» Exercise directions
The reply must consist of the complete listing, reproduced exactly, with no images included.

» Data extract
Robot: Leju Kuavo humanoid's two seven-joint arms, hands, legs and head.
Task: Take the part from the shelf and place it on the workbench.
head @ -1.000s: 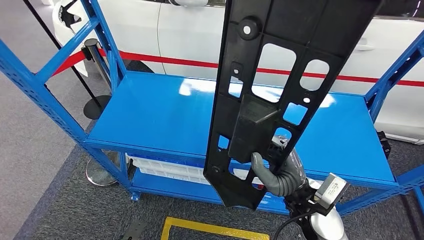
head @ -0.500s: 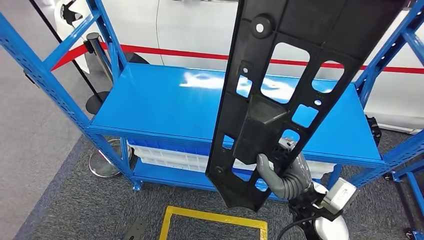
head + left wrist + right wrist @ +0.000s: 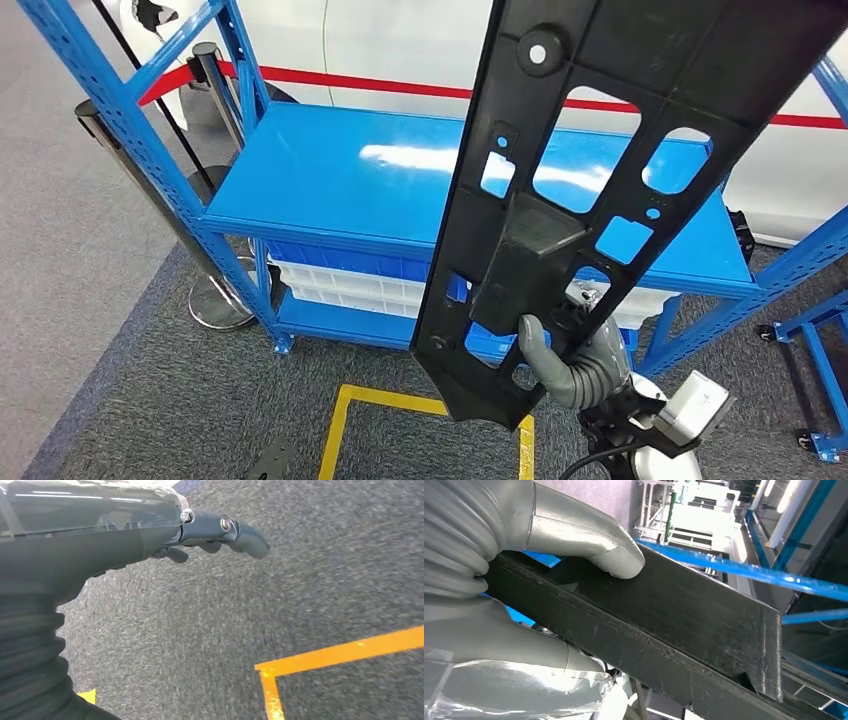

» Task result
Robot: Leju Kuavo humanoid's two seven-joint arms, hands, legs and head.
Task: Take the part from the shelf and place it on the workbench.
head @ -1.000s: 
head @ -0.500s: 
head + left wrist + right wrist @ +0.000s: 

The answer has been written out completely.